Despite the China’s visionary B&R initiative which amply demonstrated the vision of china to the world, it still consolidates its development to face the global competition. China launched another initiative within its territories. It is the formation of Guangdong –Hong Kong –Macau Greater Bay Area (GBA).Under this move, china wants to strengthen the strategic development prototyping and fast engineering through creating synergies under one-country two systems. One year on, there are many milestones such as Hong Kong-Zhuhai-Macau Bridge and Guangzhou-Shenzhen-Hong Kong Express Rail Link.
GBA provides opportunities for multinational companies with regional headquarters in Hong Kong to leverage the connectivity.
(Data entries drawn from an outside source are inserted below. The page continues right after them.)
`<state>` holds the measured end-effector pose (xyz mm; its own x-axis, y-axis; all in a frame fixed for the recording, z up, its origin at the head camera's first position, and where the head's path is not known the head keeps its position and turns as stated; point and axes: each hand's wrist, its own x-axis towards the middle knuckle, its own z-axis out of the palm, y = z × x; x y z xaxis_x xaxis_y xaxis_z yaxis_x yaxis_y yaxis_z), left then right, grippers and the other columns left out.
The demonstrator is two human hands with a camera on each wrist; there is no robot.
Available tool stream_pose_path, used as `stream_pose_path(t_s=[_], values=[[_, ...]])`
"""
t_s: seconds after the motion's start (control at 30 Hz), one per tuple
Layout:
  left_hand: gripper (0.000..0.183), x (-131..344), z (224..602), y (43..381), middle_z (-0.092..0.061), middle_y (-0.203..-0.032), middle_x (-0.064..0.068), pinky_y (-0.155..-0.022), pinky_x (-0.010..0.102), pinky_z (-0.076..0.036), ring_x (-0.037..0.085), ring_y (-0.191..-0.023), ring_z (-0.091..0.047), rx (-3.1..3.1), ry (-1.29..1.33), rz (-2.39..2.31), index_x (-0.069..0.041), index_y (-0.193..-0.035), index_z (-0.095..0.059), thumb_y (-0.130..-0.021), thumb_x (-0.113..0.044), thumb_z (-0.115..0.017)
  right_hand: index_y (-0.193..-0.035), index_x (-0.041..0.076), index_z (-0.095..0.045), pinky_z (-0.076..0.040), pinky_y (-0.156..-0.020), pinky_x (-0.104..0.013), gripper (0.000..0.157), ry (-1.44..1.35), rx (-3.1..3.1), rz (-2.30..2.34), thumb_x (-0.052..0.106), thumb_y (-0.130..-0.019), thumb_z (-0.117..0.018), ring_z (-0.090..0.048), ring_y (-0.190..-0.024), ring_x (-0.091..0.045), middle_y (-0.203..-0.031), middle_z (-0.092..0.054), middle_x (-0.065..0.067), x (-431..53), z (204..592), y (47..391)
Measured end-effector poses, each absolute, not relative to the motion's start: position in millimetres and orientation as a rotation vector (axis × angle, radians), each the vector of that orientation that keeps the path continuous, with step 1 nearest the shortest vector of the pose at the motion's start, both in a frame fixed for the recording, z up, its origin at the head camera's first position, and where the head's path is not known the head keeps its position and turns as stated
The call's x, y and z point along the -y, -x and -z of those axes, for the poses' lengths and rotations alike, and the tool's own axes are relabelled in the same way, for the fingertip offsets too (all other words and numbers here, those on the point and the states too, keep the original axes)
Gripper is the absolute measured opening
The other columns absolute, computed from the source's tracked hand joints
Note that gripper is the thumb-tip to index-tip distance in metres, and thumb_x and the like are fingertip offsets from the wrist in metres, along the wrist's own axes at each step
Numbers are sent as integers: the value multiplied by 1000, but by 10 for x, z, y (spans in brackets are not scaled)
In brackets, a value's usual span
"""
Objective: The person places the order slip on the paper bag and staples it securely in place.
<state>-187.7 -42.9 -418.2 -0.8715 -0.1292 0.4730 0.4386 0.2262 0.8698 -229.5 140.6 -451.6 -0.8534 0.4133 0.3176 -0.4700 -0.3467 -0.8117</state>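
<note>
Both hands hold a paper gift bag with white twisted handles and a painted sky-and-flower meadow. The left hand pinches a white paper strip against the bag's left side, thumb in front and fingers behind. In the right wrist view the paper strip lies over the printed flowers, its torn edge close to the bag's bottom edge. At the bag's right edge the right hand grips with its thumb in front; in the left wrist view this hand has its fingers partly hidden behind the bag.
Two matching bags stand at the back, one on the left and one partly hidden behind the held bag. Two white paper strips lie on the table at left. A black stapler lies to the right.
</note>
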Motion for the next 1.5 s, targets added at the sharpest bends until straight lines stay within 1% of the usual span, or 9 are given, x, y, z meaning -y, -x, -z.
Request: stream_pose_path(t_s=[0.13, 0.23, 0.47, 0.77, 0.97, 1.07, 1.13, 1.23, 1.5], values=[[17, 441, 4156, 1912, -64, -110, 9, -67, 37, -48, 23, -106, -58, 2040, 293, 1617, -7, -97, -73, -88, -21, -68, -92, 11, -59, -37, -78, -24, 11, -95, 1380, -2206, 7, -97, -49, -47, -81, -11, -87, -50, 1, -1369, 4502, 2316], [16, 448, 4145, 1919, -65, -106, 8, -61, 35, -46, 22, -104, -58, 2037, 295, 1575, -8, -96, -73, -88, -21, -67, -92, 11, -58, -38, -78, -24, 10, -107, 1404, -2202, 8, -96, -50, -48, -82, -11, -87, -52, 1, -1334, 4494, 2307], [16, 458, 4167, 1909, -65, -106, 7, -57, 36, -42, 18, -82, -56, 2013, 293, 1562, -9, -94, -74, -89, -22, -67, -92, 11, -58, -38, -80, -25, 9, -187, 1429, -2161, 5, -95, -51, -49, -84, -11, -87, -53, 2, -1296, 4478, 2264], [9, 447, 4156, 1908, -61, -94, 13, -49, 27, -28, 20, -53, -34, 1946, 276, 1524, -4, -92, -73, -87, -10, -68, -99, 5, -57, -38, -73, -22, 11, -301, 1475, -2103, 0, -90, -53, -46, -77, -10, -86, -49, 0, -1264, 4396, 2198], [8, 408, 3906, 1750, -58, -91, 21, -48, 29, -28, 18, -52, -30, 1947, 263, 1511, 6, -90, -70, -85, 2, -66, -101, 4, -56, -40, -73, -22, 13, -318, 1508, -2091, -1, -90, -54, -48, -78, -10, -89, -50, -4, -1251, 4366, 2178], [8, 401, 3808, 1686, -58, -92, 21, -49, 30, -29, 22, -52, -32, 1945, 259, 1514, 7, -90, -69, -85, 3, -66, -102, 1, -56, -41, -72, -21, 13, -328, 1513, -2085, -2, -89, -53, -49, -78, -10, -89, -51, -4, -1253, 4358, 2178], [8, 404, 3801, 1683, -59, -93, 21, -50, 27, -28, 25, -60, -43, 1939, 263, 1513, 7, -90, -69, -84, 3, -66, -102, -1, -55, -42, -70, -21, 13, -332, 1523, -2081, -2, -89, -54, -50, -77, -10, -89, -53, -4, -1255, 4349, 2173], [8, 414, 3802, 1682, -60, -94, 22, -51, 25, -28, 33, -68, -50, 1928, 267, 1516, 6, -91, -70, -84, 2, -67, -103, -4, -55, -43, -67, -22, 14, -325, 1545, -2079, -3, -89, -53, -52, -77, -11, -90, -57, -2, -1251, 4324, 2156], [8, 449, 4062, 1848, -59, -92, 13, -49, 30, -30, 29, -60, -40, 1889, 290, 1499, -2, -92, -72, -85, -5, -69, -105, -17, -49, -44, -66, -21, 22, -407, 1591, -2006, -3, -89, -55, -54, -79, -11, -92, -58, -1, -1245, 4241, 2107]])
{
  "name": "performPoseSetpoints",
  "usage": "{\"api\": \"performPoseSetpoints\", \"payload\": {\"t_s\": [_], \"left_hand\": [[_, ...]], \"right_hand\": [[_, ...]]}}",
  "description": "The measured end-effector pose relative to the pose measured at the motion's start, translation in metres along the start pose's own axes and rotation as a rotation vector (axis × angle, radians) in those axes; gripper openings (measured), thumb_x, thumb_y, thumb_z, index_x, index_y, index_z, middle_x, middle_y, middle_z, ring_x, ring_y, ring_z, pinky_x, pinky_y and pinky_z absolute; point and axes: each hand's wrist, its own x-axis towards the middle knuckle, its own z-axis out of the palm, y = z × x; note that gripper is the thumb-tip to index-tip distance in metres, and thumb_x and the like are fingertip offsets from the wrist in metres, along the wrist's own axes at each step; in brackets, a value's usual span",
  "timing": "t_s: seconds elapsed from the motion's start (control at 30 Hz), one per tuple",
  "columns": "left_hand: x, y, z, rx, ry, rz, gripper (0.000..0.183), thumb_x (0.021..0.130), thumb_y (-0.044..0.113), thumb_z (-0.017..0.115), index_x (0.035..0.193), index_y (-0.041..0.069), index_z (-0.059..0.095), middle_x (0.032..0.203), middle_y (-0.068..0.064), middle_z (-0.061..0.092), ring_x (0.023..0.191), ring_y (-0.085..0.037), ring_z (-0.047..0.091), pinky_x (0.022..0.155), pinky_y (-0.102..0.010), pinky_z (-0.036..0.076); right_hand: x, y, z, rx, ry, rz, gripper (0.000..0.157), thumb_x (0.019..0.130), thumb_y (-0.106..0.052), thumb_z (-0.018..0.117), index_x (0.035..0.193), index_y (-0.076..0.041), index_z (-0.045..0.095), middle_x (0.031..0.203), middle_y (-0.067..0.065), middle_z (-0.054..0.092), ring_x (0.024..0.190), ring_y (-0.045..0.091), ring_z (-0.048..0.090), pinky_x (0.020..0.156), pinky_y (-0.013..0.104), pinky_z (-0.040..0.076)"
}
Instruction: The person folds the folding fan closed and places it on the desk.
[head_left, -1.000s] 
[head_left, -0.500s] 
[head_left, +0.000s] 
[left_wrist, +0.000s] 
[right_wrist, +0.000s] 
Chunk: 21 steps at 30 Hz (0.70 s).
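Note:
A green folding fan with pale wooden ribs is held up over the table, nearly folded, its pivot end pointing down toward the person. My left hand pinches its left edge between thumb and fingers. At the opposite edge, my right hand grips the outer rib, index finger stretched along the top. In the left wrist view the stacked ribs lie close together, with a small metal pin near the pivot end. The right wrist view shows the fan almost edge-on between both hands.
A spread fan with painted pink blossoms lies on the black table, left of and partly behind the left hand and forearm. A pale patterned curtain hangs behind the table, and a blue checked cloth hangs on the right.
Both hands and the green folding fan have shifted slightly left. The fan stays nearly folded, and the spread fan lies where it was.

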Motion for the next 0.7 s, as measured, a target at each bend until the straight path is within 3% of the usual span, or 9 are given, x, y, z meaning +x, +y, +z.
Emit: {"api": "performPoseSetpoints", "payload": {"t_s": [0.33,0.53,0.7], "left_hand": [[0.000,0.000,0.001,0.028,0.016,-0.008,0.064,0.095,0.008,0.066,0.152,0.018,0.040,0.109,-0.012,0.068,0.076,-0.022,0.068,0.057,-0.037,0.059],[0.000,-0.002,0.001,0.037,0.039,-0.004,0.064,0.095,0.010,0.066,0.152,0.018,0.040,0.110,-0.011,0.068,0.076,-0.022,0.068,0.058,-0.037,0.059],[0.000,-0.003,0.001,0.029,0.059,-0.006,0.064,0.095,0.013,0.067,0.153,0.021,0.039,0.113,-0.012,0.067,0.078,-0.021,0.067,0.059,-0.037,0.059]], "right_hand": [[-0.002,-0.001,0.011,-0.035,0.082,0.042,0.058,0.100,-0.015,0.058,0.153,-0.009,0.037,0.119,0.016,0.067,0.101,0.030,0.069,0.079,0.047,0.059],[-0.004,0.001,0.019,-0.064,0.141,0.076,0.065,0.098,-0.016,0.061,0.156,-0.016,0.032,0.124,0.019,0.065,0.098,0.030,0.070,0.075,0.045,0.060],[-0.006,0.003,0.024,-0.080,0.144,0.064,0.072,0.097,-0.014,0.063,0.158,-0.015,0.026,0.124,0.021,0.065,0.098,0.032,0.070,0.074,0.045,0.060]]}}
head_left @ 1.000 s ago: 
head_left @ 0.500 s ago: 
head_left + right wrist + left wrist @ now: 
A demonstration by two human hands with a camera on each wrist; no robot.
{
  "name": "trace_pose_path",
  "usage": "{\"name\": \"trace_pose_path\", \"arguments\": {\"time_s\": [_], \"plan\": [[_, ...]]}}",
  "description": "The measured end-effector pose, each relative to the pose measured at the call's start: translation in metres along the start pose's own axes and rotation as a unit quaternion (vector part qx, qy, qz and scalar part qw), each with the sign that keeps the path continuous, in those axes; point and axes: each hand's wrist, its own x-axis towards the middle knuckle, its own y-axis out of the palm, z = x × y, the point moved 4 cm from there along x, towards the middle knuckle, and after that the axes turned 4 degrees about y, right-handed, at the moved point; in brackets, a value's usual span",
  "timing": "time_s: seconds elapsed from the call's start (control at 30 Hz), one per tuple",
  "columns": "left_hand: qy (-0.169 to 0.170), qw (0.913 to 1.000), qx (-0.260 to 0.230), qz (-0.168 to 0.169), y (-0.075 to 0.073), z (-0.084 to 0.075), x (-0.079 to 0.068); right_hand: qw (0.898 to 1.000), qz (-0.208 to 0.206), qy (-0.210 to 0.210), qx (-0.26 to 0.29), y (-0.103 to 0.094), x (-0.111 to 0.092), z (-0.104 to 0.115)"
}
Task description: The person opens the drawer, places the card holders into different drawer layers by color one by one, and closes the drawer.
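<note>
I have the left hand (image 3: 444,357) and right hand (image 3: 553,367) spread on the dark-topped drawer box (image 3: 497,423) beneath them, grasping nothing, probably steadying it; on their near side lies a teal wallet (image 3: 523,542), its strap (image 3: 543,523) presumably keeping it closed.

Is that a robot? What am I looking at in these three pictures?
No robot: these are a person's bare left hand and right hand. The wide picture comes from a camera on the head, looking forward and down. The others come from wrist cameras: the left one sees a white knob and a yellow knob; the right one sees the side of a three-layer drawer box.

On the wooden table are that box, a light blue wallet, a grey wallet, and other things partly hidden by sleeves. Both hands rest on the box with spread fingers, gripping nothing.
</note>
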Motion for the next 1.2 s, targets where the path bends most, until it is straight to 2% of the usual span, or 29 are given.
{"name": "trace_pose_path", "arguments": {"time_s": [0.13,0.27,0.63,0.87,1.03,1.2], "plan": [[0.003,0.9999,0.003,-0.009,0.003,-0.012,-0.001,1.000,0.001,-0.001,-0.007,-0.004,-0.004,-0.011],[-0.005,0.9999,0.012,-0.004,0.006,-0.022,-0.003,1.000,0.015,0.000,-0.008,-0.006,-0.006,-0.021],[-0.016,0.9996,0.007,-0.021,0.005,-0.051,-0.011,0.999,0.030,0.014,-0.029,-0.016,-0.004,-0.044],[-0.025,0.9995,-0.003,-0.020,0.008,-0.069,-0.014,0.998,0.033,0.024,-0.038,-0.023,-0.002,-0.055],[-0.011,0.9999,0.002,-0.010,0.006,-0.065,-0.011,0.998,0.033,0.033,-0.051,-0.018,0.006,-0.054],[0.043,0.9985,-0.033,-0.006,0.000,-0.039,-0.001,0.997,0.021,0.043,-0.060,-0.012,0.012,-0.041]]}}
Furthermore, If the plan works well under GBA, the redefined role of Hong Kong will be a competitor to Singapore where most of the multi nationals have set up their head offices in the region. Hong Kong will provide the space for headquarters while the Guangdong with nine cities will provide the space for plants and factories. In this context, a specialized entry visa system should be enforceable within GBA for foreigners.
China’s efforts to build a strong economy on its own land while seek to win the trade war with west through the B&R initiative remind us of a famous quote of ancient Chinese writer and philosopher Sun tzu ( 544BC -496BC) “The good fighters of old first put themselves beyond the possibility of defeat, and then waited for an opportunity of defeating the enemy. Today in the southeast region, China has an obvious edge over USA or EU on trade due to the opportunities provided by RCEP.